**TASK:** Exact repetition of the data is the whole task.

[[ SUPPLIED DATA, beginning ]]

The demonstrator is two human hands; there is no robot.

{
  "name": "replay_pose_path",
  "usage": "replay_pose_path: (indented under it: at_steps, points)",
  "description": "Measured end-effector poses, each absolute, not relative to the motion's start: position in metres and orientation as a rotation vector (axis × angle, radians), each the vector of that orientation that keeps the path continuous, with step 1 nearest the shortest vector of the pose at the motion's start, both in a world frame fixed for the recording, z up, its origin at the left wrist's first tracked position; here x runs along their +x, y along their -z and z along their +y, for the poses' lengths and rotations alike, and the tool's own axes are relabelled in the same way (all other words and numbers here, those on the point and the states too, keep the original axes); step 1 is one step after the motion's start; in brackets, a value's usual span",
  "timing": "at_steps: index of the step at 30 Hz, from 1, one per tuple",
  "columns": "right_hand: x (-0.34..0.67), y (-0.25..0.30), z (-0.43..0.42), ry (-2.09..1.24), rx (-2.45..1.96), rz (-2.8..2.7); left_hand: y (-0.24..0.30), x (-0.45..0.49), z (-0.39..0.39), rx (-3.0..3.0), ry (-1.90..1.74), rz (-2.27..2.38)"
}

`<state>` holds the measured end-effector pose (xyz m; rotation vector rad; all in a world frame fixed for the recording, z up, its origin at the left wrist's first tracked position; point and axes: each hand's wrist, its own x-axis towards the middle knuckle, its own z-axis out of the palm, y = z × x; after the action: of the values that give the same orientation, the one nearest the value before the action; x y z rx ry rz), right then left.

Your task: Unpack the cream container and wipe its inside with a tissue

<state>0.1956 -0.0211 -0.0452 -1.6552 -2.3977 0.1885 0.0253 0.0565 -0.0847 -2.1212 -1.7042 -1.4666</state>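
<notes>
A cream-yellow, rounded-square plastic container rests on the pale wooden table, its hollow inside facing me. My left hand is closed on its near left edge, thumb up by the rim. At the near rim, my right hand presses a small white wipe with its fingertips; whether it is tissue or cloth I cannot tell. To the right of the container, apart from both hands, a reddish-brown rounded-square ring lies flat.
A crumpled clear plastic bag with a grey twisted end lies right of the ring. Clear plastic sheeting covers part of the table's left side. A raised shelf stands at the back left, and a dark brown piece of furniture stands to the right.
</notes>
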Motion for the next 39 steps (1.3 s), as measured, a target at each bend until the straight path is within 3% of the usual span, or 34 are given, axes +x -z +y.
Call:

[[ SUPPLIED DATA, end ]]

**EXERCISE OUTPUT:**
The demonstrator is two human hands; there is no robot.

{
  "name": "replay_pose_path",
  "usage": "replay_pose_path: (indented under it: at_steps, points)",
  "description": "Measured end-effector poses, each absolute, not relative to the motion's start: position in metres and orientation as a rotation vector (axis × angle, radians), each the vector of that orientation that keeps the path continuous, with step 1 nearest the shortest vector of the pose at the motion's start, both in a world frame fixed for the recording, z up, its origin at the left wrist's first tracked position; here x runs along their +x, y along their -z and z along their +y, for the poses' lengths and rotations alike, and the tool's own axes are relabelled in the same way (all other words and numbers here, those on the point and the states too, keep the original axes); step 1 is one step after the motion's start; in brackets, a value's usual span",
  "timing": "at_steps: index of the step at 30 Hz, from 1, one per tuple",
  "columns": "right_hand: x (-0.34..0.67), y (-0.25..0.30), z (-0.43..0.42), ry (-2.09..1.24), rx (-2.45..1.96), rz (-2.8..2.7); left_hand: y (-0.24..0.30), x (-0.45..0.49), z (-0.39..0.39), rx (-3.0..3.0), ry (-1.90..1.74), rz (-2.27..2.38)"
}

`<state>` holds the measured end-effector pose (xyz m; rotation vector rad; all in a world frame fixed for the recording, z up, its origin at the left wrist's first tracked position; point and axes: each hand's wrist, its own x-axis towards the middle knuckle, its own z-axis out of the palm, y = z × x; after the action: of the values that give the same orientation, the one nearest the value before the action; x y z rx ry rz), right then left.

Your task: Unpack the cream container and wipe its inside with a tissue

<state>0.1956 -0.0211 -0.0452 -1.6552 -2.3977 0.1885 0.0253 0.0565 -0.0847 -2.1212 -1.7042 -1.4666</state>
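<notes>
A cream-yellow, rounded-square plastic container rests on the pale wooden table, its hollow inside facing me. My left hand is closed on its near left edge, thumb up by the rim. At the near rim, my right hand presses a small white wipe with its fingertips; whether it is tissue or cloth I cannot tell. To the right of the container, apart from both hands, a reddish-brown rounded-square ring lies flat.
A crumpled clear plastic bag with a grey twisted end lies right of the ring. Clear plastic sheeting covers part of the table's left side. A raised shelf stands at the back left, and a dark brown piece of furniture stands to the right.
</notes>
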Motion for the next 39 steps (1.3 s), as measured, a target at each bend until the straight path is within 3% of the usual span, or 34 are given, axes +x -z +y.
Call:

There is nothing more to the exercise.